- Alcool pendant la grossesse : tératogène et neuro-toxique
D. SUBTIL, A. FOURMAINTRAUX, P. DEHAENE
La revue du praticien médecine général Tome 18, 10 mai 2004; 652/653
Les conséquences de l’alcoolisation maternelle sont cliniquement repérables à partir de la consommation quotidienne de trois verres de boisson alcoolisée. Ces conséquences sont souvent méconnues, d’une part par le fait que le diagnostic clinique du syndrome d’alccolisation foetal n’est pas toujours posé, d’autre part parce que ses conséquences neurologiques n’apparaissent que tardivement (déficit cognitif, troubles de l’attention, instabilité). En dessous de ce seuil de trois verres par jour, il n’est pas possible de conclure à l’innocuité de l’alcool, dont la toxicité neurologique est par ailleurs certaine à doses élevées.

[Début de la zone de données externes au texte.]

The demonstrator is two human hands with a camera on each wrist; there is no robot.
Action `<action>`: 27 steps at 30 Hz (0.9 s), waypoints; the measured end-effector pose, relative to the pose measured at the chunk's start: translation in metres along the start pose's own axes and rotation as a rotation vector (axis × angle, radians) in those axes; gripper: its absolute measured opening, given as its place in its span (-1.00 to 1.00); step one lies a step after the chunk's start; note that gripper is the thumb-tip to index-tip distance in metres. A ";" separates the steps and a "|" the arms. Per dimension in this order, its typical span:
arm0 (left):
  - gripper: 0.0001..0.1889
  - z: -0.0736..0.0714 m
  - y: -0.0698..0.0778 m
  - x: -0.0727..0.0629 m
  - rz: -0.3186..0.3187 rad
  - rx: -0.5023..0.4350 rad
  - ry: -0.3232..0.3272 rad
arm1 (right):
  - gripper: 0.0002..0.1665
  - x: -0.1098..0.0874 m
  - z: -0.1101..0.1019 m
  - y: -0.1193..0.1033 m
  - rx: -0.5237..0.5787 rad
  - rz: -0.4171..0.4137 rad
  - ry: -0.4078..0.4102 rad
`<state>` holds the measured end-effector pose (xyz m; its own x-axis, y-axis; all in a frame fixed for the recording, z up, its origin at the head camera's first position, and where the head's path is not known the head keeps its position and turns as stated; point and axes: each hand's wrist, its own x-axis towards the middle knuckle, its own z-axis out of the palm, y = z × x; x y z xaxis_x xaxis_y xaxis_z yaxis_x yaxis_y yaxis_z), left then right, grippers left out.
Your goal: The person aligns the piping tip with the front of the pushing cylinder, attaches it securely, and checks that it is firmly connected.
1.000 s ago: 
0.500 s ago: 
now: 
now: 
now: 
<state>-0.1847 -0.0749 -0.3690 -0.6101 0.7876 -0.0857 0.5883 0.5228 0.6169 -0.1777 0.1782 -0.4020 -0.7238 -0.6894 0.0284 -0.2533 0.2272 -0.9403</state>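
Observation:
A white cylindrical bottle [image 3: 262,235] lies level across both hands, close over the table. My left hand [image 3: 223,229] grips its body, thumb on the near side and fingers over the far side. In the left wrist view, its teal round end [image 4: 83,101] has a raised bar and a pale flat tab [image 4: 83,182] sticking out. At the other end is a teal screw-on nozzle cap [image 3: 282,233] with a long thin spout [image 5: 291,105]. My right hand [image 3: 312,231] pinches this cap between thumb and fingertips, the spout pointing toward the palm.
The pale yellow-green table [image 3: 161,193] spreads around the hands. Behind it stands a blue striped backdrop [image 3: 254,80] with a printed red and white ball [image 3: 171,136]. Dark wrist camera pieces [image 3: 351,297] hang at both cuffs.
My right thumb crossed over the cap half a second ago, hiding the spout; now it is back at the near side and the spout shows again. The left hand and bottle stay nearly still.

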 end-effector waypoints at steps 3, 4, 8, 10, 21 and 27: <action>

Comme dans d’autres pays, l’information de toutes les filles et de toutes les femmes devrait passer par un étiquetage des bouteilles contenant de l’alcool, bien en amont de la grossesse. Compte tenu de la toxicité de l’alcool, seule l’option « rzéro alcool » pendant la grossesse est raisonnable. Un interrogatoire et une information systématiques en début de grossesse sont nécessaires.
La prise en charge des femmes enceintes qui s’alcoolisent de manière excessive est difficile et nécessite un travail en réseau où l’obstétricien devrait avoir une part importante. Celui-ci tentera de convaincre la mère de l’intérêt qu’il y aurait pour elle et pour son enfant à cesser de boire et devra laisser progressivement place à une attitude - volontairement positive - de soutien à une femme et un enfant en réelles difficultés. Des succès peuvent être escomptés pour ces familles en grande difficulté.